• _EXERCISE DETAILS_:
Extract all lines from the data beneath that include the word "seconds".

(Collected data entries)
>>

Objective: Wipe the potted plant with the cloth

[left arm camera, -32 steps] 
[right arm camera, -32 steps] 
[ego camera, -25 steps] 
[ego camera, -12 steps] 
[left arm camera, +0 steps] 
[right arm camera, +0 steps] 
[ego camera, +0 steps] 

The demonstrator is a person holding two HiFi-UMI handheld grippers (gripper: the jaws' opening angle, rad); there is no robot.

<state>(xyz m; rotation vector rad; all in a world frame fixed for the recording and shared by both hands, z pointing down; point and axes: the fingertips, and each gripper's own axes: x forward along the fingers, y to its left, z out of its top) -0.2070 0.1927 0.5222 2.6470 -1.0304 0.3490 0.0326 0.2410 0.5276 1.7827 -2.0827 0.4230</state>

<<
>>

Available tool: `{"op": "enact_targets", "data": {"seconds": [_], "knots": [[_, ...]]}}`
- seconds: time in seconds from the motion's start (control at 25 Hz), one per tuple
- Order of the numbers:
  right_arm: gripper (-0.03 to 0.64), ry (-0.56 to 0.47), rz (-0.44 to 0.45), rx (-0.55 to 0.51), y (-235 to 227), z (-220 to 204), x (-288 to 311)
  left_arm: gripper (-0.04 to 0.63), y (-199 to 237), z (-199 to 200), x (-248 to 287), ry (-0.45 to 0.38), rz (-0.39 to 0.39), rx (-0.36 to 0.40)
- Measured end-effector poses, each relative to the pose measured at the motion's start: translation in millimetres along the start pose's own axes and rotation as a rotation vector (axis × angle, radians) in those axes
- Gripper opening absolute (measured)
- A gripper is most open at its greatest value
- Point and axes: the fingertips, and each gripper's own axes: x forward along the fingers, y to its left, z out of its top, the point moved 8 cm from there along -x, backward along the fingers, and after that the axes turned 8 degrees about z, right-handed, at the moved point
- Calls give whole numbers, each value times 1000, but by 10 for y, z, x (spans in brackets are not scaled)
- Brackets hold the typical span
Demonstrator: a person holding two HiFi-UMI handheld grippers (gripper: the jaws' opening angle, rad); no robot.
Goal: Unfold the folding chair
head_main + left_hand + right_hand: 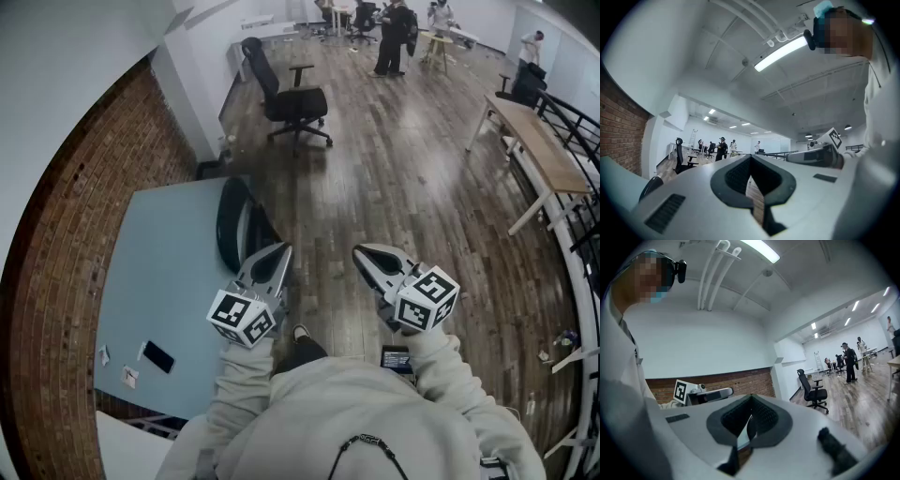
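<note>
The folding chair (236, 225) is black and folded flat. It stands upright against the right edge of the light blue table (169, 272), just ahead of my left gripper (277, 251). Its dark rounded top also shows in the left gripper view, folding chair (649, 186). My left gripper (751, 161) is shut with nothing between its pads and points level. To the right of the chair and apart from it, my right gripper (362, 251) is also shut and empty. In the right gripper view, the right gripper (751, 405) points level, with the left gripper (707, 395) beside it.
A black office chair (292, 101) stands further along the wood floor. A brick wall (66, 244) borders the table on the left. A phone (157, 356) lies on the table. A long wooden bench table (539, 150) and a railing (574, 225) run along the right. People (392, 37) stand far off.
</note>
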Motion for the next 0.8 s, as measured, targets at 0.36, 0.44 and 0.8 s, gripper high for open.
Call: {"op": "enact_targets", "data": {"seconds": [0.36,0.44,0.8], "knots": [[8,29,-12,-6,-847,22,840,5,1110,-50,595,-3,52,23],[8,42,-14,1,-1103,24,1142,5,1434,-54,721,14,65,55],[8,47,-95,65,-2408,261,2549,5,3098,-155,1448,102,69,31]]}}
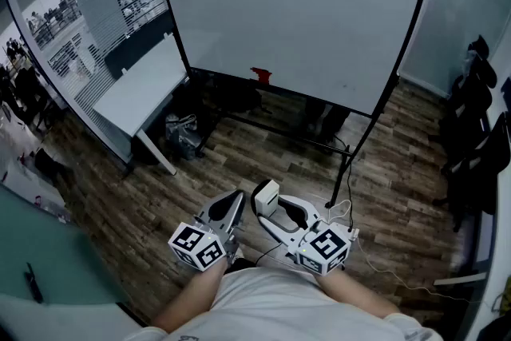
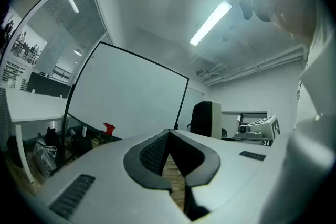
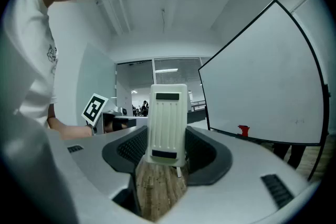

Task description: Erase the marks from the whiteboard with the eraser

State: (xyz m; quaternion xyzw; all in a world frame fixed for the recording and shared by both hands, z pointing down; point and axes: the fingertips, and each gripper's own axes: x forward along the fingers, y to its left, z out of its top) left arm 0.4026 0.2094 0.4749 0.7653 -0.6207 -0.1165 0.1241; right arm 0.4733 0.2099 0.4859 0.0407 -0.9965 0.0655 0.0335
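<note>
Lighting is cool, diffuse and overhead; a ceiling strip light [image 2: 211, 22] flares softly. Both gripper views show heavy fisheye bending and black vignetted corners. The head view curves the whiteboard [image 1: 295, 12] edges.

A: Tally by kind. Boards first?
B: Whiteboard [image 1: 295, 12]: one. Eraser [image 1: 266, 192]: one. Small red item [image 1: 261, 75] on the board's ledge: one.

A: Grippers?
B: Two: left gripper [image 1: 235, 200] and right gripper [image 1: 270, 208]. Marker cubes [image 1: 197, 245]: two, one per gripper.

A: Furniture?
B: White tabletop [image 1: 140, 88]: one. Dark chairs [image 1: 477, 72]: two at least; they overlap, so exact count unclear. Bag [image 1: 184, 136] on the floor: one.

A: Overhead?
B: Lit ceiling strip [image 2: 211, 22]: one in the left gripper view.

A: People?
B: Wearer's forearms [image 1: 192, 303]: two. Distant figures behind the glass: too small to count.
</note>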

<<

• _EXERCISE RESPONSE_:
Available tool: `{"op": "enact_targets", "data": {"seconds": [_], "knots": [[_, ...]]}}`
- seconds: time in seconds from the motion's start (control at 25 Hz), one per tuple
Call: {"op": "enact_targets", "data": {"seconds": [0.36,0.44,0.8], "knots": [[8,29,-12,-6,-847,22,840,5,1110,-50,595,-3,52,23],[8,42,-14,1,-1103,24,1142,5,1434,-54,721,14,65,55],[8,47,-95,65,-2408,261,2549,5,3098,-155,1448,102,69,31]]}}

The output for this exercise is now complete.